31 January 2013

World News Roundtable - 31 January 2013

Roundtable Contributors: Princess Fee (DF’82), Estelle Hallick (This Happy Place), Alan Mize, Blake Taylor (BlakeOnline.com), Andrew (Disney Hipsters Blog), and yours truly.

Princess Fee (DF’82)

The most recent reader's poll from Conde Nast Traveller Magazine has placed Disney Cruise Line in the top 3 out of the top 10 large cruise ships! Coming in at number one was the Disney Magic, followed by Disney Wonder, Disney Dream and then Disney Fantasy was also placed in the top 10, coming in at 8. With the Magic being such an in-demand ship, and the Fantasy the newest of the fleet, these positions are probably not too surprising for the Disney Cruise Line.

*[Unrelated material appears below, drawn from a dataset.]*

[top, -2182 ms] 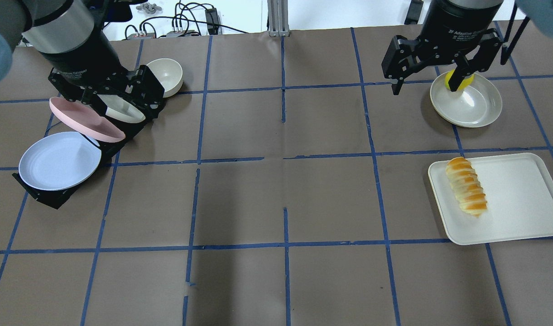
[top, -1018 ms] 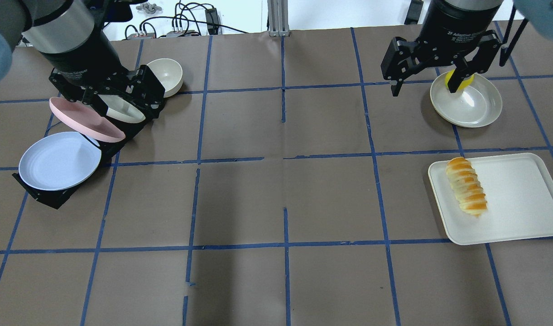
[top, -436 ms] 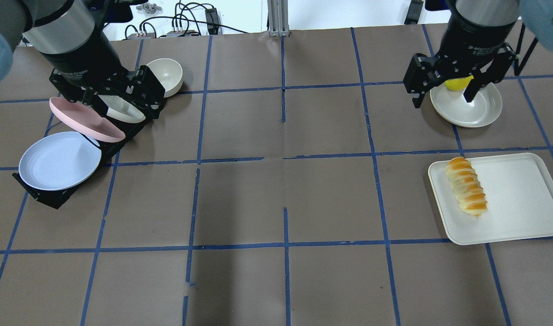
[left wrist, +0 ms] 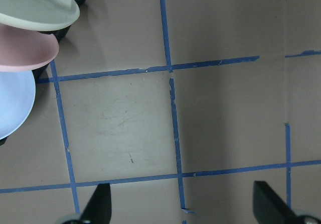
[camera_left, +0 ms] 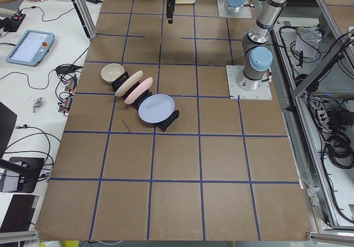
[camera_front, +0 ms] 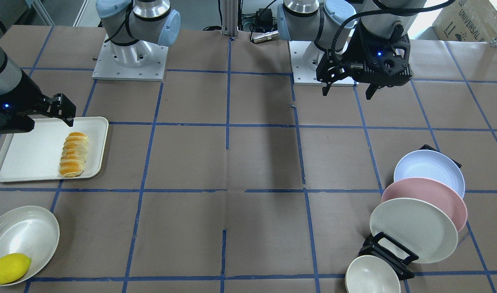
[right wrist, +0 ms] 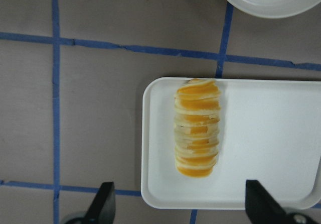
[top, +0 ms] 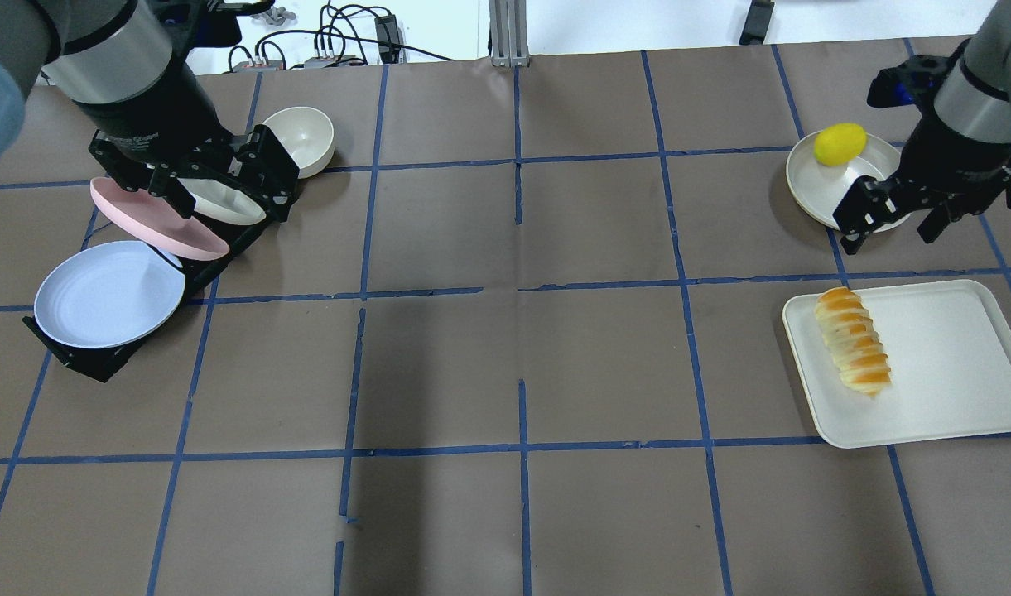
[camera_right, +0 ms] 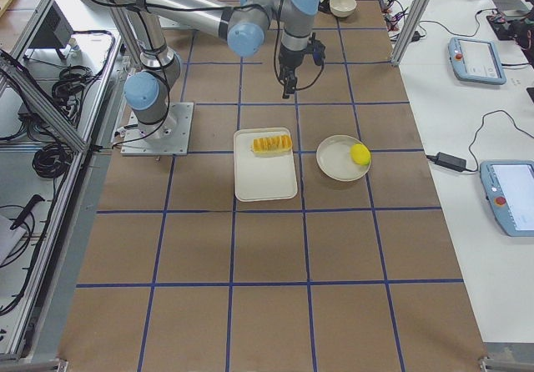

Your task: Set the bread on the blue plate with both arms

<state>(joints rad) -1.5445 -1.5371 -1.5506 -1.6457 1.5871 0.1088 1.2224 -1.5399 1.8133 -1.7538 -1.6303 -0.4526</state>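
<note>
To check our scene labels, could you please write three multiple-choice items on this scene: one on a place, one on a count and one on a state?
1. Where does the bread lie?
A) on the white tray
B) on the bare table
C) beside the lemon

2. How many plates stand in the black rack?
A) two
B) three
C) four

3. The right gripper is:
A) shut on the bread
B) shut on the lemon
C) open and empty

Answers:
1 A, the loaf rests on the tray.
2 B, the blue plate, pink plate and cream plate lean there.
3 C, the right wrist view shows its fingertips wide apart, holding nothing.
</note>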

Although I have not yet to experience any of the ships, this has made me even more keen to try these beauties!

Alan Mize

Say goodbye to Mickey and Oswald the Lucky Rabbit.  At least in the world of Wasteland, that is.  In 2007, the Disney Company acquired the software company Junction Point.  This acquisition led to possibly the best Disney video game since the Kingdom Hearts franchise, “Epic Mickey.”  Disney announced earlier this week that they will be closing the doors to Junction Point which means “Epic Mickey 2: The Power of Two” will be the last of the Epic Mickey series.  Granted, there were no rumors that more would come and the less than stellar sales of the sequel probably didn’t help the odds, but this news officially closes the book on the Epic Mickey story.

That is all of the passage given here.